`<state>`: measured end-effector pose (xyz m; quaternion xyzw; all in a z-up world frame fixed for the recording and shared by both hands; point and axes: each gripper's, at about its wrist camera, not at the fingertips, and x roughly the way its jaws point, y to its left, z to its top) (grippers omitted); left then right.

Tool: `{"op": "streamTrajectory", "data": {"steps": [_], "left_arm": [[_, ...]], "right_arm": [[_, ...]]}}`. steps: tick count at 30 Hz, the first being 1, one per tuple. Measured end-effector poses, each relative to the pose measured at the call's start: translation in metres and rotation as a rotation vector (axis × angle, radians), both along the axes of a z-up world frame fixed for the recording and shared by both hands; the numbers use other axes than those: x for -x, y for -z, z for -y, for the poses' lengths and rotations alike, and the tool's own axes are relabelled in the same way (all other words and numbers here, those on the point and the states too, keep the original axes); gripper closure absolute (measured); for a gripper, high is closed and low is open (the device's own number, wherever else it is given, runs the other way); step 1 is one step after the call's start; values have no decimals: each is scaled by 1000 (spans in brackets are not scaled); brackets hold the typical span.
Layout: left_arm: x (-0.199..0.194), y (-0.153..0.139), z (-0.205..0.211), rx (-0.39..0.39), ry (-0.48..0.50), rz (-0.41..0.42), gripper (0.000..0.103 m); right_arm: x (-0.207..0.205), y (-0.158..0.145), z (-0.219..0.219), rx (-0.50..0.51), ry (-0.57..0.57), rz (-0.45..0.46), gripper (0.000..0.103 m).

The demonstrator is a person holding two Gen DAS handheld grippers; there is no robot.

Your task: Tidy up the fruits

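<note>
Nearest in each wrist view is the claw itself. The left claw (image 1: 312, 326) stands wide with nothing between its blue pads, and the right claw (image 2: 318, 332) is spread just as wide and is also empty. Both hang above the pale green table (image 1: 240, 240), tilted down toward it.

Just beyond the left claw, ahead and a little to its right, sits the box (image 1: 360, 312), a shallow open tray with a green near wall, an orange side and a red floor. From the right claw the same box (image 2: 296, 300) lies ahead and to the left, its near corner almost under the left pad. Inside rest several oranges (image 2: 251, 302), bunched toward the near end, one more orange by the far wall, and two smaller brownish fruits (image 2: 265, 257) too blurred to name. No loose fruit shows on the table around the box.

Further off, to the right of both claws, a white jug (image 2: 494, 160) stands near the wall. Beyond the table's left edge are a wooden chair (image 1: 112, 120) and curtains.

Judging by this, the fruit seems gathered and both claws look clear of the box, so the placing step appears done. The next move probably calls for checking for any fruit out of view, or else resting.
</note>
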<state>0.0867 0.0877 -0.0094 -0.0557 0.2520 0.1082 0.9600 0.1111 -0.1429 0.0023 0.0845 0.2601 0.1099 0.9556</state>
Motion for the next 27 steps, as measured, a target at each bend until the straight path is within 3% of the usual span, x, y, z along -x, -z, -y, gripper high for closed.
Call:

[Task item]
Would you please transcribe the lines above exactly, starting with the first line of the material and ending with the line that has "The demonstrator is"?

[Written solution]
`<state>`: measured end-effector pose (xyz m; quaternion xyzw; all in a z-up world frame fixed for the recording and shared by both hands; point and axes: each gripper's, at about its wrist camera, not at the fingertips, and x roughly the way its jaws point, y to its left, z to its top) (grippers omitted); left then right.

Tool: `{"op": "streamTrajectory", "data": {"steps": [_], "left_arm": [[_, ...]], "right_arm": [[_, ...]]}}`. steps: tick count at 30 Hz, the first being 1, one per tuple. Measured end-effector poses, each relative to the pose measured at the call's start: translation in metres and rotation as a rotation vector (axis × angle, radians), both along the axes of a z-up world frame fixed for the recording and shared by both hands; the numbers use other axes than those: x for -x, y for -z, z for -y, for the poses' lengths and rotations alike, and the tool's own axes are relabelled in the same way (all other words and numbers here, those on the point and the states too, keep the original axes); gripper closure absolute (measured); for a gripper, high is closed and low is open (the device's own number, wherever else it is given, runs the other way); step 1 is one step after the call's start; values have no decimals: each is scaled by 1000 (spans in brackets are not scaled); brackets hold the typical span.
Layout: left_arm: x (-0.199..0.194), y (-0.153..0.139), z (-0.205..0.211), rx (-0.39..0.39), ry (-0.48..0.50), rz (-0.41..0.42), gripper (0.000..0.103 m); right_arm: x (-0.207..0.205), y (-0.158..0.145), z (-0.219..0.219), rx (-0.50..0.51), ry (-0.57..0.57), rz (-0.45..0.46), gripper (0.000..0.103 m).

The demonstrator is a person holding two Gen DAS handheld grippers; there is no robot.

No more output is expected.